17. pyxc: Structs
Where We Are
Chapter 16 gave Pyxc ten scalar types. Every value is still a single number — an int, a float, a bool. If you want to group a pair of coordinates and pass them around as one thing, you're out of luck.
This chapter adds structs. After this chapter:
struct Point:
x: int
y: int
def distance_sq(p: Point) -> float64:
return float64(p.x * p.x + p.y * p.y)
def main() -> int:
var p: Point
p.x = 3
p.y = 4
printd(distance_sq(p)) # 25.000000
return 0
Source Code
git clone --depth 1 https://github.com/alankarmisra/pyxc-llvm-tutorial
cd pyxc-llvm-tutorial/code/chapter-17
Grammar
One new declaration and one new expression form:
struct-def ::= 'struct' identifier ':' NEWLINE INDENT field+ DEDENT
field ::= identifier ':' type NEWLINE
field-expr ::= identifier ('.' identifier)+
field-assign ::= field-expr '=' expression
type ::= ...
| identifier (* struct name — must be declared above the point of use *)
struct is a top-level declaration, like def or extern def. It is not an expression. You cannot declare a struct inside a function.
Field access — p.x, o.inner.value — works both as an expression (read) and on the left side of = (write). Field access must start with a named variable. make_point().x is not supported yet.
A Lurking Lexer Bug
Before anything else: a bug that was already there but only surfaced now. The number lexer entered the float-parsing path whenever it saw a standalone .:
// Before — wrong
if (isdigit(LexerLastChar) || LexerLastChar == '.') {
That meant p.x would lex as: identifier p, then see . and enter the number-parsing path, find x instead of a digit, and produce garbage. Fine when . meant nothing. Fatal now that it separates a variable from its field.
The fix — only enter the float path when the character after . is actually a digit:
// After — correct
if (isdigit(LexerLastChar) ||
(LexerLastChar == '.' && isdigit(peek()))) {
.5 still works as a float literal. p.x no longer gets eaten.
The struct Keyword
tok_struct = -34,
Registered in the keyword map alongside the other keywords:
{"struct", tok_struct}
ParseTypeToken now recognises struct names as types:
case tok_identifier: {
string TyName = IdentifierStr;
if (!StructTypes.count(TyName)) {
LogError(("Unknown type '" + TyName + "'").c_str());
return ValueType::Error;
}
getNextToken();
if (StructName)
*StructName = TyName;
return ValueType::Struct;
}
ValueType::Struct is a new entry in the enum. Unlike the scalar types, a struct value is not self-describing — ValueType::Struct alone doesn't tell you which struct.
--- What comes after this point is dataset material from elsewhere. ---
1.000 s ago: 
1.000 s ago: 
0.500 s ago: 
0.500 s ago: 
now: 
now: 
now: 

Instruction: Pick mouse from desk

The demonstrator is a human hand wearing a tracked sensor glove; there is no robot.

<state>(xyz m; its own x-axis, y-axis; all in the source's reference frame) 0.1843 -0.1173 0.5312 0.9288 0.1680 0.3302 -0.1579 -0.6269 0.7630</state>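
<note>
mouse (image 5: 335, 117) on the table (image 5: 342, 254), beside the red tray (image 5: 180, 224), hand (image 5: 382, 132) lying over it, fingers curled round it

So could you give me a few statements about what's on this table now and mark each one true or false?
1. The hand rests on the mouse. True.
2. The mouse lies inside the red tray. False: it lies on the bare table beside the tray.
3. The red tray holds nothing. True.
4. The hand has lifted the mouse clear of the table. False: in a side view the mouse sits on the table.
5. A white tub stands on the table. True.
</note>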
You need the name alongside it to know the field layout. This is why ParseTypeToken now takes an optional string *StructName output parameter, and why every place that stores a ValueType for a struct also stores a StructName string next to it. There is a lot of that in this chapter.
Tracking Struct Definitions at Parse Time
Two structs hold what the parser knows about a declared struct:
struct StructFieldInfo {
string Name;
ValueType Type = ValueType::Error;
string StructName; // only set if Type == Struct
};
struct StructTypeInfo {
string Name;
vector<StructFieldInfo> Fields;
std::map<string, size_t> FieldIndex; // field name → index into Fields
};
static std::map<string, StructTypeInfo> StructTypes;
StructTypes is the global registry of all declared structs. It is populated at parse time and consulted at parse time — every field access and every struct type annotation looks the struct up here to validate it.
FieldIndex maps field name to position in Fields. It exists for two reasons: O(log n) lookup during field access parsing, and duplicate field detection during struct declaration.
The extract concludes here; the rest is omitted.